Problem details:
From the records below, output exactly the lines starting at the line with "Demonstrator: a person" and ending at the line with "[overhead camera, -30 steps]", both of them included, but no pictures.

[Records contained in a dataset]
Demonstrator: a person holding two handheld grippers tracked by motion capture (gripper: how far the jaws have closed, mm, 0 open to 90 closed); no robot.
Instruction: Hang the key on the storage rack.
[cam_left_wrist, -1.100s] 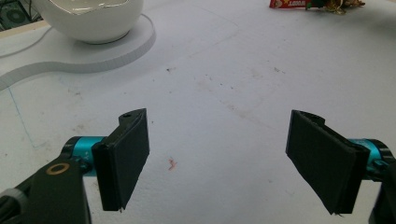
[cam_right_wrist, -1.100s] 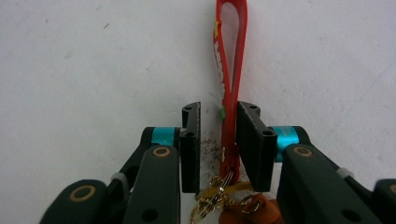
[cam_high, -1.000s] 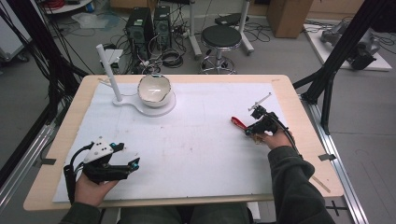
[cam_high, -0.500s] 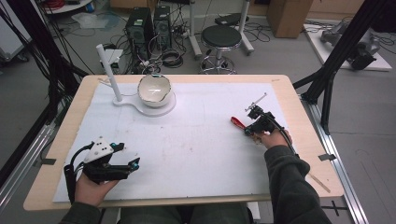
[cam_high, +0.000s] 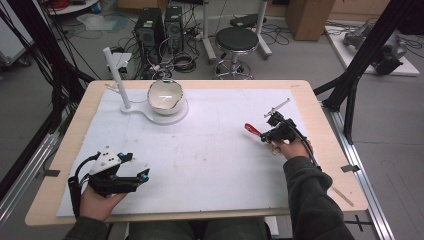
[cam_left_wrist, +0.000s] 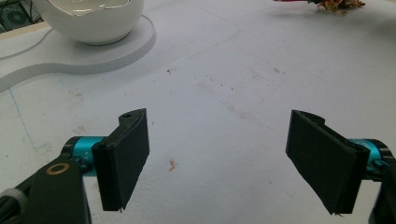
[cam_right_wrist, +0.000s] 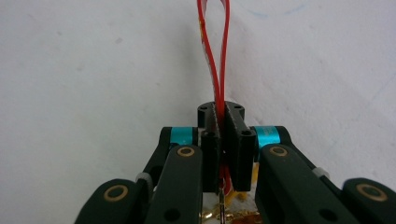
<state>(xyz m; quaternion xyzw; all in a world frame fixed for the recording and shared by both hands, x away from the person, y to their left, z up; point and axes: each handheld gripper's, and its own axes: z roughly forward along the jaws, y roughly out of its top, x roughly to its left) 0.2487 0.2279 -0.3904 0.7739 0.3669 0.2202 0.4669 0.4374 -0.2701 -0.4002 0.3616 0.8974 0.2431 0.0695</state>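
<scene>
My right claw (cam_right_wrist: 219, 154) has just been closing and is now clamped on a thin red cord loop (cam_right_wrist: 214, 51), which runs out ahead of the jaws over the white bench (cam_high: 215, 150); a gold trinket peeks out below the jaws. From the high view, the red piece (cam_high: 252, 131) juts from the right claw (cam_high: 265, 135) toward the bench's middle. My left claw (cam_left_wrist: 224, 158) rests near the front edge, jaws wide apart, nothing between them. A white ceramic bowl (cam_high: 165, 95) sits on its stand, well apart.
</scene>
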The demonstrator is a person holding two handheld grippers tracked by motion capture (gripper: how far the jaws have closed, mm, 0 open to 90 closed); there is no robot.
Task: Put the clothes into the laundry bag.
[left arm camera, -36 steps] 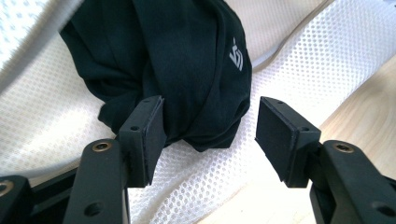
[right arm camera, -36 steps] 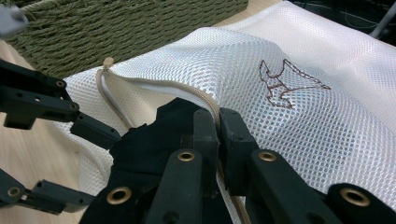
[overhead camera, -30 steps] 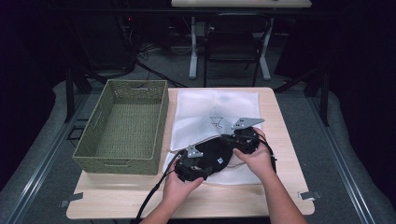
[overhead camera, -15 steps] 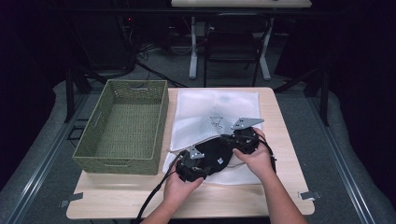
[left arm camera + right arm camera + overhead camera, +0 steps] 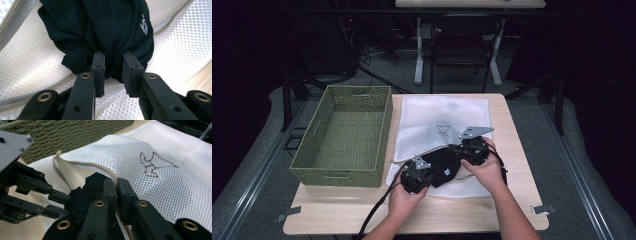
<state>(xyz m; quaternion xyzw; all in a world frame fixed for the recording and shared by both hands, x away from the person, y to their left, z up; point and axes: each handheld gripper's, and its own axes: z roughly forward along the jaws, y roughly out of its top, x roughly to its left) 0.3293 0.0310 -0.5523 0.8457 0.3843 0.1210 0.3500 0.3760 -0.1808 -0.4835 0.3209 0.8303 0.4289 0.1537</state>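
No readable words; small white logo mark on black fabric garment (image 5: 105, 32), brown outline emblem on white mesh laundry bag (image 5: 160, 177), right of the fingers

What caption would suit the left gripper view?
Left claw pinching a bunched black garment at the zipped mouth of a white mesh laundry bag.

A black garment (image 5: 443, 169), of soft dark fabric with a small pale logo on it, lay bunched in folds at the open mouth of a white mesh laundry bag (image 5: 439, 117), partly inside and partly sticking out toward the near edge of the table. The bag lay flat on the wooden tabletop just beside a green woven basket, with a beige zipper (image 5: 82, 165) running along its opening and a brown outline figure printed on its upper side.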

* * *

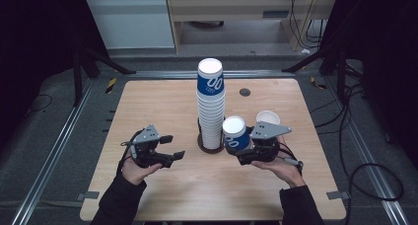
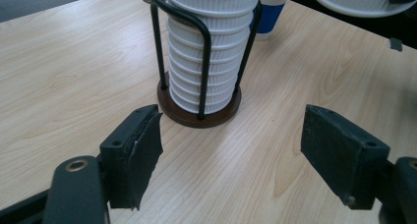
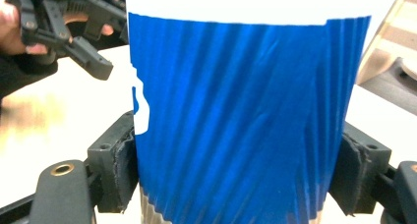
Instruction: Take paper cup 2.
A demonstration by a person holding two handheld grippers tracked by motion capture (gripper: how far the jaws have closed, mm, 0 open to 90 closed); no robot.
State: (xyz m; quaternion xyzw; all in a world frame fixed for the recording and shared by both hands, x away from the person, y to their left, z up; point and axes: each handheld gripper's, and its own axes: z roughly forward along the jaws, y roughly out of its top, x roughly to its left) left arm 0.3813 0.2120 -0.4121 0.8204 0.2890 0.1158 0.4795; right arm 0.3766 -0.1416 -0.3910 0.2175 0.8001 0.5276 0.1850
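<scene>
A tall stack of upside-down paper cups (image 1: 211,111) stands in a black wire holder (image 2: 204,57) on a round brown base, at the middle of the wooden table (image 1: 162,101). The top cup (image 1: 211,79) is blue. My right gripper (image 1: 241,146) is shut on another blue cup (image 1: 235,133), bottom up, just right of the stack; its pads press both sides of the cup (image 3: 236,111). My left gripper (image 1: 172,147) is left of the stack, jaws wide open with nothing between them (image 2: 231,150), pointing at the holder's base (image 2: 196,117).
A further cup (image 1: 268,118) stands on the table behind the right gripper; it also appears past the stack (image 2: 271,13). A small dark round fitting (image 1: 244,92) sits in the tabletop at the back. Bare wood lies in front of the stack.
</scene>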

Answer space:
Demonstrator: a person holding two handheld grippers tracked by motion capture (gripper: how far the jaws have closed, mm, 0 open to 90 closed); no robot.
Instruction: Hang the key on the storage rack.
[cam_left_wrist, -1.100s] 
[cam_right_wrist, -1.100s] 
[cam_high, -1.000s] 
[cam_high, -0.500s] 
[cam_high, +0.000s] 
[cam_left_wrist, +0.000s] 
[cam_right_wrist, +0.000s] 
<state>(xyz m; quaternion xyzw; all in a world frame fixed for the recording and shared by both hands, x away from the person, y to their left, z up; point and axes: each handheld gripper's, and its own axes: z roughly forward along the jaws, y roughly out of its top, x roughly to its left) 0.2487 0.2279 -0.3904 0.7739 0.3669 0.2202 0.4669 0.4374 -0.2701 -0.4002 0.3616 0.8974 0.2431 0.0695</state>
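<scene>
My right claw (cam_right_wrist: 219, 154) has just been closing and is now clamped on a thin red cord loop (cam_right_wrist: 214, 51), which runs out ahead of the jaws over the white bench (cam_high: 215, 150); a gold trinket peeks out below the jaws. From the high view, the red piece (cam_high: 252, 131) juts from the right claw (cam_high: 265, 135) toward the bench's middle. My left claw (cam_left_wrist: 224, 158) rests near the front edge, jaws wide apart, nothing between them. A white ceramic bowl (cam_high: 165, 95) sits on its stand, well apart.
</scene>
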The demonstrator is a person holding two handheld grippers tracked by motion capture (gripper: how far the jaws have closed, mm, 0 open to 90 closed); there is no robot.
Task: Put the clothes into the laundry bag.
[left arm camera, -36 steps] 
[right arm camera, -36 steps] 
[overhead camera, -30 steps] 

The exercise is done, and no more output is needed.